▶ [WHAT YOU SHOULD DO]:
Retype, word for word, each line between the lines holding "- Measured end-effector" and "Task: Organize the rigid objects", inclusive, and leave the rest of the data alone.

▶ [DATA FOR REVIEW]:
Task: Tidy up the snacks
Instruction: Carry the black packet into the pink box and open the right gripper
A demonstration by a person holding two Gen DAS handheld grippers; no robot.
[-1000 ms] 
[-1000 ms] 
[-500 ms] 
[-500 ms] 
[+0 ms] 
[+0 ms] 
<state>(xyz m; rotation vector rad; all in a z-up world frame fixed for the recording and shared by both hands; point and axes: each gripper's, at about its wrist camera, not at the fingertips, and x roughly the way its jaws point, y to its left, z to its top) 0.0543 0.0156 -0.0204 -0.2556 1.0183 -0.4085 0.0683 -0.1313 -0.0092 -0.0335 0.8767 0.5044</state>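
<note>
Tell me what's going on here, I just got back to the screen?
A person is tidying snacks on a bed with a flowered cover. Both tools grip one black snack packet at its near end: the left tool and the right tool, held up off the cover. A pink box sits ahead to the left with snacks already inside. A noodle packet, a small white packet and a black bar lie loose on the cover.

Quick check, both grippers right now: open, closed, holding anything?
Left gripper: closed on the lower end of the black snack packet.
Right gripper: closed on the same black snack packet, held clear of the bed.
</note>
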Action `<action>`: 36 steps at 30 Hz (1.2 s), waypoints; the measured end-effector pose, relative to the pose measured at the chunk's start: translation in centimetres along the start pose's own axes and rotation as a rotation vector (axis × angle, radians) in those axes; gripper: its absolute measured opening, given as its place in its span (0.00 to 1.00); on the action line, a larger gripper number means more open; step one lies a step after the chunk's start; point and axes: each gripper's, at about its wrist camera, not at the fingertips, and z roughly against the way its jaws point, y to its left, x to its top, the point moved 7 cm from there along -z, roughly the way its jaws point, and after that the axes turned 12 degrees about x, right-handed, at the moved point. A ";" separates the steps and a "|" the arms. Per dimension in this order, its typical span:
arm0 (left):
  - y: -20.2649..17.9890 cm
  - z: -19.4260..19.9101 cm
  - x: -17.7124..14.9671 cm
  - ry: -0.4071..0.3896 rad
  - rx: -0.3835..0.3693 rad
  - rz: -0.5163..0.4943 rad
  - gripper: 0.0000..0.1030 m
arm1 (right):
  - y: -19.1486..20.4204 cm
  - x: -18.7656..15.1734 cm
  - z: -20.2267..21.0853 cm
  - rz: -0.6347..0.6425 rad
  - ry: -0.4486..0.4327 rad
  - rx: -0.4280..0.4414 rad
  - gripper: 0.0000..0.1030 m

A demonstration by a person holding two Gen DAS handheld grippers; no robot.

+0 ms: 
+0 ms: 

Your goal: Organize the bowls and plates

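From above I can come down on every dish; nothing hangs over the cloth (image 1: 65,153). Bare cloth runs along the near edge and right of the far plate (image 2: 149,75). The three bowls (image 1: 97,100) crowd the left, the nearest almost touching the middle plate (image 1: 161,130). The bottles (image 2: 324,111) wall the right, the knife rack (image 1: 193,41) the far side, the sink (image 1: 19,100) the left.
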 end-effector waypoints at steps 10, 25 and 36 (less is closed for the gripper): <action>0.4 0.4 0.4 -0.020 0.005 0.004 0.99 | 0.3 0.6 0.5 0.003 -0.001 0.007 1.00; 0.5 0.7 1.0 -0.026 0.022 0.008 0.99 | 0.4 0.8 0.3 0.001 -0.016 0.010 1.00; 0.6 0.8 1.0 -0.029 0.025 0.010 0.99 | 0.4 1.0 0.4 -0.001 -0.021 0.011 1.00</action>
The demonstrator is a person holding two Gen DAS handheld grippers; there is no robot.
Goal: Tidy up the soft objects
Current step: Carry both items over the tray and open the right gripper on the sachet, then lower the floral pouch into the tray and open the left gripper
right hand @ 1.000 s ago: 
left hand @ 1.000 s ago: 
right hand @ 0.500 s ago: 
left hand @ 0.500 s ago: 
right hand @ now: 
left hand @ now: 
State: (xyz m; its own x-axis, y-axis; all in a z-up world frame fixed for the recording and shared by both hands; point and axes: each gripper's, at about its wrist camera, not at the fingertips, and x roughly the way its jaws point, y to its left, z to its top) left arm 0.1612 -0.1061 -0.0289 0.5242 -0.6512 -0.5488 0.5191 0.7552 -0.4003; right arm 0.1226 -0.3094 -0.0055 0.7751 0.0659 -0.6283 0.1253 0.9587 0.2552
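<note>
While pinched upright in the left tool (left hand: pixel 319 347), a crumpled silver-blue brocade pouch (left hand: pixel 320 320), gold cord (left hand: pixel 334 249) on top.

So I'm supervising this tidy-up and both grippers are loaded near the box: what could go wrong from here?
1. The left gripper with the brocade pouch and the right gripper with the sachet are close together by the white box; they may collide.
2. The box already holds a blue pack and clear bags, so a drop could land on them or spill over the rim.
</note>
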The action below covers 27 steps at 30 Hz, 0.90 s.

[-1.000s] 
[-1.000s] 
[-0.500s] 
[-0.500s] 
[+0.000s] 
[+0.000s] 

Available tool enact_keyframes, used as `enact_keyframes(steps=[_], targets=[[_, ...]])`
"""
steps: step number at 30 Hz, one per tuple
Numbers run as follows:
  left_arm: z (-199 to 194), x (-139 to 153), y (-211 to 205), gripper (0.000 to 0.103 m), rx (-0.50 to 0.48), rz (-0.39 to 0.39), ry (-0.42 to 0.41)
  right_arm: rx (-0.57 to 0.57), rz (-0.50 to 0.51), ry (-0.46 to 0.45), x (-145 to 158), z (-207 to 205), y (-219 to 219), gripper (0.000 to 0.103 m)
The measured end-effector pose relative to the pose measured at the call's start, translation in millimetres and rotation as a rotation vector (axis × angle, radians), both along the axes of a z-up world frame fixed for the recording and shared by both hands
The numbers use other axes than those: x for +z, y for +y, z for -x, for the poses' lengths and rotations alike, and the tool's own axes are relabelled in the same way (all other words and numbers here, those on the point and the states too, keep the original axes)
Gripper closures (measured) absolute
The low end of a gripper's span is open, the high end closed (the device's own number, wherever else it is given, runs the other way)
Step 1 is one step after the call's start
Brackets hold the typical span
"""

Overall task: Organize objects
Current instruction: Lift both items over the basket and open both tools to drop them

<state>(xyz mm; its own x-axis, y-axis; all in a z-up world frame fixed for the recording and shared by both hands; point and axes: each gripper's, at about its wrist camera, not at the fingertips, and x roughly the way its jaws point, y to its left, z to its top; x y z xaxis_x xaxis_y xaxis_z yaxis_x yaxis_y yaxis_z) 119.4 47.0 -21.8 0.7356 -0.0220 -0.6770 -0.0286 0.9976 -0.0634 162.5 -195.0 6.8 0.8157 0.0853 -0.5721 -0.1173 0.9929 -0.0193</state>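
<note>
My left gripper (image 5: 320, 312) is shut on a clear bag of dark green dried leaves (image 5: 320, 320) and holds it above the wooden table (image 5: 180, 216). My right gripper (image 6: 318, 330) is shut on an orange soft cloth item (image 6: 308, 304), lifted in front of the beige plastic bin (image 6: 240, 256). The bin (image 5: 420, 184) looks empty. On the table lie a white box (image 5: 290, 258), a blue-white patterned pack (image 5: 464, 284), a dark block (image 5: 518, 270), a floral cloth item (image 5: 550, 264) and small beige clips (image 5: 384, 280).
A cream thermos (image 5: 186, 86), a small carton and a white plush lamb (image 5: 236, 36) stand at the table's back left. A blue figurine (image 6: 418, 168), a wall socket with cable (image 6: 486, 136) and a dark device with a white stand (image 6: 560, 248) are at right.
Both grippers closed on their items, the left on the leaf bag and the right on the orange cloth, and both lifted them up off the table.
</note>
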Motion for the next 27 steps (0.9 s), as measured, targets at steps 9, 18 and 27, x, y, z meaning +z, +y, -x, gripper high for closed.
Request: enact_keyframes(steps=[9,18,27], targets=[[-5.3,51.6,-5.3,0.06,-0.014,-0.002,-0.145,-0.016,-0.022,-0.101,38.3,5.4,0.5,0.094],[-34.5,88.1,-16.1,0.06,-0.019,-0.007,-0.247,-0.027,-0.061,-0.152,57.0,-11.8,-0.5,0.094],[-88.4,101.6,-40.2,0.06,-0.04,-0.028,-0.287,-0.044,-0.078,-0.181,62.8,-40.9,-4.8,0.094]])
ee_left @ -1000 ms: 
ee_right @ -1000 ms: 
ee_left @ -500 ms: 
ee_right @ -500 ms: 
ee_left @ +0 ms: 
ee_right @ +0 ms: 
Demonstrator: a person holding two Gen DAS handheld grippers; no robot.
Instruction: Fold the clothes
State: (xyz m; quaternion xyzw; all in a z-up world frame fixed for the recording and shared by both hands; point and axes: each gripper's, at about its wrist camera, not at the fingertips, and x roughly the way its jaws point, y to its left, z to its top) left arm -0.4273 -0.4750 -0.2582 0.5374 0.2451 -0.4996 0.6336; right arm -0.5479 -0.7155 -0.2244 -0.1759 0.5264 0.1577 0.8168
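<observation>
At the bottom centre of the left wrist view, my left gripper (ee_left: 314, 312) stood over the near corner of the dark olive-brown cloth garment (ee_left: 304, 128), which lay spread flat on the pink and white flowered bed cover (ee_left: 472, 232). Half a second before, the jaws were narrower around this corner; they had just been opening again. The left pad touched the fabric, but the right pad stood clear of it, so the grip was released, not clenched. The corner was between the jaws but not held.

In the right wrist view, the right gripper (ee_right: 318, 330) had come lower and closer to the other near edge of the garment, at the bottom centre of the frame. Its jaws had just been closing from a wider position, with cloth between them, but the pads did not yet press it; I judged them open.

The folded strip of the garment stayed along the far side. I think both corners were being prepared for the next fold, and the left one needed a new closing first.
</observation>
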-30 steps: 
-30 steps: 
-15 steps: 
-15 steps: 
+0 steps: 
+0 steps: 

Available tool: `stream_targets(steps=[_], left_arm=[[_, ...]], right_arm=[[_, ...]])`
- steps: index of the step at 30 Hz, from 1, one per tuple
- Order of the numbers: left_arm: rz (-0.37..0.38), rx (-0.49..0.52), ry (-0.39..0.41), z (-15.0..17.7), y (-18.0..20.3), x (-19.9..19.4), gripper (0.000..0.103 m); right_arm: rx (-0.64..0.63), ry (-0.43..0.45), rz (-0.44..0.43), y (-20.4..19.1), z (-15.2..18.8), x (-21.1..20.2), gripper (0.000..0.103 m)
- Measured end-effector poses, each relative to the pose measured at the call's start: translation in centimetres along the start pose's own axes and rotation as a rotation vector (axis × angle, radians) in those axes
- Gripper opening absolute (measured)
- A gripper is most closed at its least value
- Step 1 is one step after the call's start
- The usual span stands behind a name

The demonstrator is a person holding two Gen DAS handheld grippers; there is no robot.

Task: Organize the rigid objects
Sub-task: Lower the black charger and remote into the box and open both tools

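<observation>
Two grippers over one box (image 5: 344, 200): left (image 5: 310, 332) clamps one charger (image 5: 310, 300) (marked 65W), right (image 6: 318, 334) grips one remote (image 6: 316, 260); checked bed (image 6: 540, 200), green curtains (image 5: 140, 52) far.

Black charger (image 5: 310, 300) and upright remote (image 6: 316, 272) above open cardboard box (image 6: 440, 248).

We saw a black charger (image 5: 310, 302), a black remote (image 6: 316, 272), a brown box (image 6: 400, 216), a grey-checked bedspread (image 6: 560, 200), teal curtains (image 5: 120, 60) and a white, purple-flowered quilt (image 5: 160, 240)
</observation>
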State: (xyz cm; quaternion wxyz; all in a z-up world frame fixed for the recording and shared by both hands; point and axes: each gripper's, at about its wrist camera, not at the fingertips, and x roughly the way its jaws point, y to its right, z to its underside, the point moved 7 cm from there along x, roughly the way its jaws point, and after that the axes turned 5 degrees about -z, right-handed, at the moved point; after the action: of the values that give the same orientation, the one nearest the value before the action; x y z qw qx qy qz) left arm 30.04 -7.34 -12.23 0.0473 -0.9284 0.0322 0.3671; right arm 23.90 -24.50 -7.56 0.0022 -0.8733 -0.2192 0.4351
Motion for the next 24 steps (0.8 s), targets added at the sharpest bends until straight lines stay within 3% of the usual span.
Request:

▶ [SOLUTION TO THIS PROBLEM]:
- Measured end-effector poses, each relative to the pose measured at the call's start: translation in centimetres along the start pose's own axes and rotation as a rotation vector (axis × angle, radians) in those axes
- Gripper opening absolute (measured)
- A gripper is most closed at its least value
- Step 1 is one step after the call's start
- The usual span stands behind a name

The demonstrator is a person holding two Gen DAS handheld grippers; there is no robot.

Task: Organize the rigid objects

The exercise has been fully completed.